• [What to work on]
One range is to be output from the listing below, exactly as written: the line with "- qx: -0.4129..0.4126" to the line with "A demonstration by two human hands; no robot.", both kept.

• [Data block]
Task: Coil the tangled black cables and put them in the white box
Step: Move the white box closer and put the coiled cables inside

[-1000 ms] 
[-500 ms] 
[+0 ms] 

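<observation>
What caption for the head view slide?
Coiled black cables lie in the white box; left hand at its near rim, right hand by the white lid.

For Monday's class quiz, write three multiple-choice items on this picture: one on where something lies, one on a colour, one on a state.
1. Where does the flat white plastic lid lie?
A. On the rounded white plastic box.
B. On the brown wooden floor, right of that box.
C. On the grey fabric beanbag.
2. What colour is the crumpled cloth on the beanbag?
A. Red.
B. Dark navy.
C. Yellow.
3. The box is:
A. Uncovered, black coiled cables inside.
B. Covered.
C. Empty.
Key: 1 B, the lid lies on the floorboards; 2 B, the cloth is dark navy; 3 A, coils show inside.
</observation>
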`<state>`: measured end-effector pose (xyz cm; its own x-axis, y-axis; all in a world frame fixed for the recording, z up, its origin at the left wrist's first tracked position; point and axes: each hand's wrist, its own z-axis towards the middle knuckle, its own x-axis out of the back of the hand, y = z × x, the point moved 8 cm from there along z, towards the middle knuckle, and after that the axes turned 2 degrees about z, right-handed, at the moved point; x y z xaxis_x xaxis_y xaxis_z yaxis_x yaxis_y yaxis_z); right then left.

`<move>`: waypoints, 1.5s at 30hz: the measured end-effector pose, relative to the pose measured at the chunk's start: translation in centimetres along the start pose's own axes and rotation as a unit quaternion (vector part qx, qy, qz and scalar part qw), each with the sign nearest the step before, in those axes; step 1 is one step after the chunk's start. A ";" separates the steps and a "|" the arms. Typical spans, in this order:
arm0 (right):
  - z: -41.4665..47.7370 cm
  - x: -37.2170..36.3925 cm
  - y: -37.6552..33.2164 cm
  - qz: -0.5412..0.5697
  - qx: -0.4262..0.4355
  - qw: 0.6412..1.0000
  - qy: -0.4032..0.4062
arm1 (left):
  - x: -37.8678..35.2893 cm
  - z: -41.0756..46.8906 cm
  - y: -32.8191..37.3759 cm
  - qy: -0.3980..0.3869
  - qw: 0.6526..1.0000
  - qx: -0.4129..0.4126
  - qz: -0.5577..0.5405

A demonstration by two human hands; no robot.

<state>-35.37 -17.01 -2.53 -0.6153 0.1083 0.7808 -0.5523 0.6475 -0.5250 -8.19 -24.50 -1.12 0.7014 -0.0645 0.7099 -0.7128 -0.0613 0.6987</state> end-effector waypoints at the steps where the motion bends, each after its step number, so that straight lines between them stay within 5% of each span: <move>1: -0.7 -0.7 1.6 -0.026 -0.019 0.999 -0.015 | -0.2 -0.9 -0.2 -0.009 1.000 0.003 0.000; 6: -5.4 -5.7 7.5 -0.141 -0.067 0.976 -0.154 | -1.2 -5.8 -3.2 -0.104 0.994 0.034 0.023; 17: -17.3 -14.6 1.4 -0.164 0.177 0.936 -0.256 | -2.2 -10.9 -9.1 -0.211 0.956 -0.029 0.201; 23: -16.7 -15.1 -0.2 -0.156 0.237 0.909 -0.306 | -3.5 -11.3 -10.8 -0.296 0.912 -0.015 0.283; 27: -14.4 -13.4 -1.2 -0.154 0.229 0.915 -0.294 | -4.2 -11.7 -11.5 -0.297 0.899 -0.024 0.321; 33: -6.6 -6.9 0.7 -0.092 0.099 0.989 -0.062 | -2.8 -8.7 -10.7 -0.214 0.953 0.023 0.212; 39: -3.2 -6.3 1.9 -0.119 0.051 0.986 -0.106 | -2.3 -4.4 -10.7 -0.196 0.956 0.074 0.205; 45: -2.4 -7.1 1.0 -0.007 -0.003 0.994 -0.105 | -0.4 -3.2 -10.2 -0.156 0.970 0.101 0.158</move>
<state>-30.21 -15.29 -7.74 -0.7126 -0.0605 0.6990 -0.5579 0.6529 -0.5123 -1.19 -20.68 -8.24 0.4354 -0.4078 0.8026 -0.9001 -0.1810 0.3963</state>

• [Expected output]
  - qx: -0.4129..0.4126
  - qz: -0.5577..0.5405

A demonstration by two human hands; no robot.

No part of the exercise remains unanswered.